SPEAKER_00Like what? What's a weak proxy?
SPEAKER_01Like trying to measure a highly complex concept, uh, say a person's frailty or their access to healthcare, using just a single crude metric like a zip code, or they accidentally use post-exposure variables.
SPEAKER_00Which means data collected after the event happened.
SPEAKER_01Right, which completely scrambles the timeline. You can't use an effect to explain the cause.
SPEAKER_00It's like trying to navigate a city using a map drawn by someone who only ever looked out of an airplane window. The mathematical GPS might be highly sophisticated, but if the map is fundamentally flawed, you're still driving into a lake.
SPEAKER_01That is a great way to put it. And this is why researchers are really pushing for something called target trial thinking. Before you even touch a statistical model, you sit down and design the hypothetical perfect experiment on paper.
SPEAKER_00Oh, so you map out the exact sequence of events, what causes what, and what variables you actually need to measure. You're building the blueprint before you pour the concrete. So if we don't do this, if we just rely on messy data and blind adjustments, what is the real world fallout for us?
SPEAKER_01Aaron Powell The fallout is flawed public health policies. Public health relies heavily on observational evidence. And if weak evidence gets a free pass just because it carries the stamp of adjusted data, we end up making rules based on statistical illusions.
SPEAKER_00Which damages scientific trust entirely.
SPEAKER_01Good epidemiology requires stress testing your model to see how badly unmeasured variables could mess up your results. It demands total transparency about what we still just don't know.
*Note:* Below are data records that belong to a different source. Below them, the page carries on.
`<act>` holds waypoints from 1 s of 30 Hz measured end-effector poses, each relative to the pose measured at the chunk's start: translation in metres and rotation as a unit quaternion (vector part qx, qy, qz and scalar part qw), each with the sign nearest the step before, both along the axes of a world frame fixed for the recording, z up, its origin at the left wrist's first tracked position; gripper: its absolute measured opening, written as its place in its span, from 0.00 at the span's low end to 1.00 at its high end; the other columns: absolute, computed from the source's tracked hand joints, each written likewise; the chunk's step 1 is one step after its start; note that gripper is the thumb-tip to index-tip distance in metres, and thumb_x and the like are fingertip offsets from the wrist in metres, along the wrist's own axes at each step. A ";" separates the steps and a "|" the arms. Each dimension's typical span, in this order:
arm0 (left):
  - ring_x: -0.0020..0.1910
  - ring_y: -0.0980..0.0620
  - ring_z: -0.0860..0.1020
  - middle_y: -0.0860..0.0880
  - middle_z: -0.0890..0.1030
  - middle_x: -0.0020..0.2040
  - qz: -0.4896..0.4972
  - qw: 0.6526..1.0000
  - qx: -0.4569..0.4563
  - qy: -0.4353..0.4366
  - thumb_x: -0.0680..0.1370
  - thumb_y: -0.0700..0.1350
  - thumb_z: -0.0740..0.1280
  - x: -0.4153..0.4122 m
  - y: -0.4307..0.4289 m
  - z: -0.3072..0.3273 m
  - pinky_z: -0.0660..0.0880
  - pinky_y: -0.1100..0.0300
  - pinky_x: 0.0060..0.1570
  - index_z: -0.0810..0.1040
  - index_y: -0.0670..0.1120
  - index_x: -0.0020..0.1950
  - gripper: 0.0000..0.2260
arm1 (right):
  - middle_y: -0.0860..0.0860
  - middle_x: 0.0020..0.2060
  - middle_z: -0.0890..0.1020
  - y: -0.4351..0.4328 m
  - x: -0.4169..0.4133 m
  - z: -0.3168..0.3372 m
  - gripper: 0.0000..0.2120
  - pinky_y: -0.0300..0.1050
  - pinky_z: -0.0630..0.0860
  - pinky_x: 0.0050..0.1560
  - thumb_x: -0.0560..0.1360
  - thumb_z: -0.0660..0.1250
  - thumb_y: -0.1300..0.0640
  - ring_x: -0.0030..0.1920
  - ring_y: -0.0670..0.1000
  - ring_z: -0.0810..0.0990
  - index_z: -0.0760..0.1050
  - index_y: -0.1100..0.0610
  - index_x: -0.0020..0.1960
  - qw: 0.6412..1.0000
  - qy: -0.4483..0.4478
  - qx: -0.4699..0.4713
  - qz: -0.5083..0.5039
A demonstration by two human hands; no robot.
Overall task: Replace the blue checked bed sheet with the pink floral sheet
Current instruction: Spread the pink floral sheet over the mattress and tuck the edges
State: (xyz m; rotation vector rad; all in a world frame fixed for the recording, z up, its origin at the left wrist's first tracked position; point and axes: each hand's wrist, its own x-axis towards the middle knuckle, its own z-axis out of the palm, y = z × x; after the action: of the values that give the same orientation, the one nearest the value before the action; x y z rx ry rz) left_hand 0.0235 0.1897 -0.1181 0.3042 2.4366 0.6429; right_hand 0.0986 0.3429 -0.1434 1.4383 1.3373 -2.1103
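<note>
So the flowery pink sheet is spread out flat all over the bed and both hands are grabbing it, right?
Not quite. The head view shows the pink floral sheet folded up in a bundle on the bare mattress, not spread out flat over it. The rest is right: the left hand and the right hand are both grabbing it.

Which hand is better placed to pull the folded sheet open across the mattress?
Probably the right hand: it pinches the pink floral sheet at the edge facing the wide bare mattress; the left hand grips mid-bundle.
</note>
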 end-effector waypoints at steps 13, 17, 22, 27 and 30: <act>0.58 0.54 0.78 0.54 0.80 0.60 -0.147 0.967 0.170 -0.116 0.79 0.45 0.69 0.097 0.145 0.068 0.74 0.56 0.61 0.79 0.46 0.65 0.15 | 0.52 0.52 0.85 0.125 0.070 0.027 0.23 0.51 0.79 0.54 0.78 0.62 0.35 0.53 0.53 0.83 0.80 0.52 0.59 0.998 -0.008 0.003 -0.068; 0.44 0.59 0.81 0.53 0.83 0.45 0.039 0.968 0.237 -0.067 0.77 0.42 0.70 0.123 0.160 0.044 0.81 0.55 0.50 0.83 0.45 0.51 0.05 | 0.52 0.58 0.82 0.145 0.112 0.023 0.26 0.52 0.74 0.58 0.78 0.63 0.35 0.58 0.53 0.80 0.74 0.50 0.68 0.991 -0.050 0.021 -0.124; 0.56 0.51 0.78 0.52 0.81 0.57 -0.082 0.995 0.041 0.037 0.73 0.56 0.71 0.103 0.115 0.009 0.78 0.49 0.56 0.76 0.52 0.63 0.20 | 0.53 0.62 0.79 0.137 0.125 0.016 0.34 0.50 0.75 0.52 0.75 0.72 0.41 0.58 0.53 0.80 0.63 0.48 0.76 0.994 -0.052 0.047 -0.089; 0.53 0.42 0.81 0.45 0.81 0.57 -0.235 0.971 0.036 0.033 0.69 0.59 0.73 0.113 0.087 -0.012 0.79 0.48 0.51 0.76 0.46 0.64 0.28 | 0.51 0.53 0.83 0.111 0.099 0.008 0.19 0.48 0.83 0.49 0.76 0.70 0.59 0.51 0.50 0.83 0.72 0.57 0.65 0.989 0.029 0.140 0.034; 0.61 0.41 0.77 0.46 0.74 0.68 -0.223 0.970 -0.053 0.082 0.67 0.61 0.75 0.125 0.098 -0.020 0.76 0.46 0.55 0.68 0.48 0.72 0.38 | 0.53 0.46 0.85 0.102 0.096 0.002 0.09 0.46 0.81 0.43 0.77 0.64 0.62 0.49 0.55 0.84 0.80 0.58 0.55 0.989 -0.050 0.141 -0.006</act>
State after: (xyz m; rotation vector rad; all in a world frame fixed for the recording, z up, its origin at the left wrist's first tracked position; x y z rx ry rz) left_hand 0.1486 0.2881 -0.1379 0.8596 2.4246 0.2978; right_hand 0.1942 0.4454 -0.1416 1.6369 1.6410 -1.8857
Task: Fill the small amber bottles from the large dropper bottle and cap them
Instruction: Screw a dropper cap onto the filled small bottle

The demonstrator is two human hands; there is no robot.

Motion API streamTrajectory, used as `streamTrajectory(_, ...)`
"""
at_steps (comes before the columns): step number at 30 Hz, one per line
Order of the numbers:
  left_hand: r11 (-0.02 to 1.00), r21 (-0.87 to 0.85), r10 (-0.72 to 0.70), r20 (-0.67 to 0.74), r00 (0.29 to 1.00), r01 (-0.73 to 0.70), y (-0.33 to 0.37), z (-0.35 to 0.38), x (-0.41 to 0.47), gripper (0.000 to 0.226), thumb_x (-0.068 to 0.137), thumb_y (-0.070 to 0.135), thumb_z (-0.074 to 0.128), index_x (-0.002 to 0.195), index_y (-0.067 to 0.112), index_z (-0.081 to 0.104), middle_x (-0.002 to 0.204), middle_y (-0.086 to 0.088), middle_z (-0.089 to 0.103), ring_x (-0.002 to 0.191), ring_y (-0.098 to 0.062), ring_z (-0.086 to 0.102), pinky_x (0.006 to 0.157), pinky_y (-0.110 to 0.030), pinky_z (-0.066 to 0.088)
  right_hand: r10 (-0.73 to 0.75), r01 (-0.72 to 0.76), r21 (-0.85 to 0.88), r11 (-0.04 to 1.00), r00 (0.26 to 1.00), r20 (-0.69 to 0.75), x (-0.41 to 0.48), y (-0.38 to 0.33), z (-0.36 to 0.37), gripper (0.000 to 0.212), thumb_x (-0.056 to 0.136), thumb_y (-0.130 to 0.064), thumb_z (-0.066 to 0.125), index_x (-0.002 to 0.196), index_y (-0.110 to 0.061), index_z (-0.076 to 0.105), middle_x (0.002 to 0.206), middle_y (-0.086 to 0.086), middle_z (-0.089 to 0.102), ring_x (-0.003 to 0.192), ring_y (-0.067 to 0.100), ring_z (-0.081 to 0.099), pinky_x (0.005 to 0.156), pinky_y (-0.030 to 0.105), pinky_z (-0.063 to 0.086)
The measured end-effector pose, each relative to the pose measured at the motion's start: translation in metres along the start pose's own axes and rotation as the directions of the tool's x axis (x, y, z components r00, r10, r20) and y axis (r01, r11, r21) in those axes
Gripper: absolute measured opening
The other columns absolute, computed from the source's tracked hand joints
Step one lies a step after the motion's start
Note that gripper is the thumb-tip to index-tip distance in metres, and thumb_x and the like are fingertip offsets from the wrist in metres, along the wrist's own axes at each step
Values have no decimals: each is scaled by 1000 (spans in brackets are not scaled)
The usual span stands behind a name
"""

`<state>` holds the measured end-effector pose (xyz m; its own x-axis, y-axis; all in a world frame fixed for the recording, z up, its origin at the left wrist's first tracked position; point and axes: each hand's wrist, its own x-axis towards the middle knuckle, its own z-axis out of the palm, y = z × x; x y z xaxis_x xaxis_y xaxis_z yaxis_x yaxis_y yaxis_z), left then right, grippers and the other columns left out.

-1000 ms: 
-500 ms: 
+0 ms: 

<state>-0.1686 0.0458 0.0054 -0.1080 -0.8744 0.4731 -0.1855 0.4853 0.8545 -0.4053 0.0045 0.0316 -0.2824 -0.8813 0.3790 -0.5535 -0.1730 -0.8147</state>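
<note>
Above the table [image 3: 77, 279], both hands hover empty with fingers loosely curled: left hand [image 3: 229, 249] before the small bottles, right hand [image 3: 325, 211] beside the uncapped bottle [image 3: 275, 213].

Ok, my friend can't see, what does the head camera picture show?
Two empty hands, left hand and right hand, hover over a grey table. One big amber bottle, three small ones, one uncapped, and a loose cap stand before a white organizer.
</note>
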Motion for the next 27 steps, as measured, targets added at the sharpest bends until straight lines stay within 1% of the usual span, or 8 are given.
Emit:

SPEAKER_00So when you and I are reading an article and the headline proudly claims the adjusted for all confounders, we shouldn't just nod and accept it as gospel.
SPEAKER_01No, we should approach it with curiosity, not blind trust. Adjustment is a critical tool, but it's not a magic eraser.
SPEAKER_00Adjusted does not mean solved. It just means they shove some things into the closet and hope the door would hold. So next time you read a headline claiming a study adjusted for all lifestyle factors, ask yourself this What invisible variables like a person's daily micro stresses or their deeply ingrained habits were completely ignored by that neat mathematical equation? Keep questioning.